INSTRUCTIONS TO FOLLOW:
Beneath this instruction is a listing. Transcribe from it only the stretch from the line with "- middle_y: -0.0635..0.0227" through the line with "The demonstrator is", both end lines included, exactly as written.

DATASET CONTENT:
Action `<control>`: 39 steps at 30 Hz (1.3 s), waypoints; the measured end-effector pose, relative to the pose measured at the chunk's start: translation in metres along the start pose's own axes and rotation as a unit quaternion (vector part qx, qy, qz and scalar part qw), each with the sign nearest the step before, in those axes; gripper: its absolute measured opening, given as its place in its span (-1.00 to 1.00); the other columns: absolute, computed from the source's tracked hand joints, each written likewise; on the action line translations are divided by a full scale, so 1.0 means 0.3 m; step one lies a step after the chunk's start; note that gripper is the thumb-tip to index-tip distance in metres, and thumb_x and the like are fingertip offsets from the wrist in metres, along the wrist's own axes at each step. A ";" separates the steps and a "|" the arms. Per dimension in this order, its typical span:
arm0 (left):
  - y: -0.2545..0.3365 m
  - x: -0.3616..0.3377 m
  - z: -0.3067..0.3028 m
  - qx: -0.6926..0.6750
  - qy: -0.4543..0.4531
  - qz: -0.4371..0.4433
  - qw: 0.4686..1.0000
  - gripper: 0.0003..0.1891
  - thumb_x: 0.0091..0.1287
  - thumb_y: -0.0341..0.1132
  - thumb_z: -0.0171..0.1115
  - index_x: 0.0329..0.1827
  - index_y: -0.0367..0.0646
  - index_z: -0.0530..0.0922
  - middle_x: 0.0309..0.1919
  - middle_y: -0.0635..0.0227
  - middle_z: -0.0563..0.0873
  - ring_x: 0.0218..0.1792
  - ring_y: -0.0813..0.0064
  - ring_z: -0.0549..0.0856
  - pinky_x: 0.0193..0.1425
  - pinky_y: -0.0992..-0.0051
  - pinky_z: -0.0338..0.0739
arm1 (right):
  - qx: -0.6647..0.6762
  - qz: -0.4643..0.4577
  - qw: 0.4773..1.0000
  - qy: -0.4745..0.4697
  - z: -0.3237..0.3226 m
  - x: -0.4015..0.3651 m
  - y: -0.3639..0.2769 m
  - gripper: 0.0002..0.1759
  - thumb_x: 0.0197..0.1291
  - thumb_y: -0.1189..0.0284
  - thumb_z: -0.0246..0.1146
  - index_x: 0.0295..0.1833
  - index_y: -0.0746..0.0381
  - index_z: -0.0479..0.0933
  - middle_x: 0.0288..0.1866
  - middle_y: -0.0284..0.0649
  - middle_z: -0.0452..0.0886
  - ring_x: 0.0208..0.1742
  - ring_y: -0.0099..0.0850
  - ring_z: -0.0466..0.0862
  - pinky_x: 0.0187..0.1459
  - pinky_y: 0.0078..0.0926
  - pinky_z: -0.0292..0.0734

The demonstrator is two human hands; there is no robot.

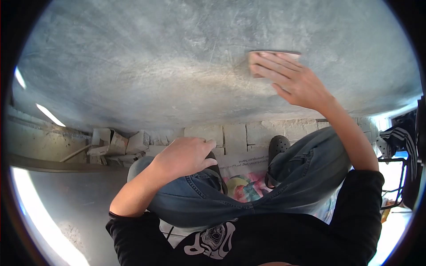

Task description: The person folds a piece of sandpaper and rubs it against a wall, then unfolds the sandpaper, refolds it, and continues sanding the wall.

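My right hand [295,82] lies flat over a sheet of sandpaper [289,56], pressing it against a broad grey surface [146,53]. Its brownish edge shows above and below my fingers, which are slightly blurred. A paler, rubbed-looking patch spreads over the surface to the left of this hand. Resting by my left knee, my left hand [185,155] holds nothing that I can see; its thumb and forefinger stand apart, and the other fingers are mostly hidden.
Whitish bricks or blocks [235,135] line the foot of the surface. Broken pieces of board [117,142] are piled at the left. Between my dark clogs [278,145] lies a printed, colourful sheet [246,184]. A black metal frame [395,181] and striped cloth [401,135] are at the right.
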State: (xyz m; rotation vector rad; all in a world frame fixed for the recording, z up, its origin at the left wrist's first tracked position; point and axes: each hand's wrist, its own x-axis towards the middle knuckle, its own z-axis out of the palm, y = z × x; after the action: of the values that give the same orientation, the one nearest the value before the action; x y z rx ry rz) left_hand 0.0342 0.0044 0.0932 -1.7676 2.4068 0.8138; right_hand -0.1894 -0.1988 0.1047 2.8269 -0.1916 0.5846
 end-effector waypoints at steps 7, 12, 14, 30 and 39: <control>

ANSWER FOR THE TASK:
  - middle_y: -0.0635..0.0227
  - middle_z: -0.0563..0.0873
  - ring_x: 0.0218..0.1792
  - ring_y: -0.0813..0.0064
  - ring_z: -0.0549..0.0856
  - pinky_x: 0.0193..0.1425
  - pinky_y: -0.0992..-0.0051
  - pinky_z: -0.0338..0.0739
arm1 (right):
  - qx: -0.6647..0.6762
  - qz: -0.4643..0.4577
  - qw: 0.4773..1.0000
  - qy: -0.4745..0.4697
  - z: -0.3237..0.3226 m
  - x: -0.4015..0.3651 m
  - y: -0.3639..0.2769 m
  - gripper: 0.0002..0.1759
  - thumb_x: 0.0197..0.1291
  - thumb_y: -0.1189..0.0284
  - thumb_z: -0.0246..0.1146
  - index_x: 0.0295..0.1833
  - index_y: -0.0746..0.0381
  - index_z: -0.0479..0.0933
  - middle_x: 0.0288..0.1866
  - middle_y: -0.0284..0.0649
  - middle_z: -0.0452..0.0886
  - ring_x: 0.0208..0.1742
  - ring_y: -0.0099..0.0850
  - ring_z: -0.0466..0.0862
  - pinky_x: 0.0187..0.1459
  - pinky_y: 0.0078..0.0926
  - pinky_z: -0.0292..0.0734

The demonstrator is two human hands; there is no robot.

Output is finished, and nothing else is required.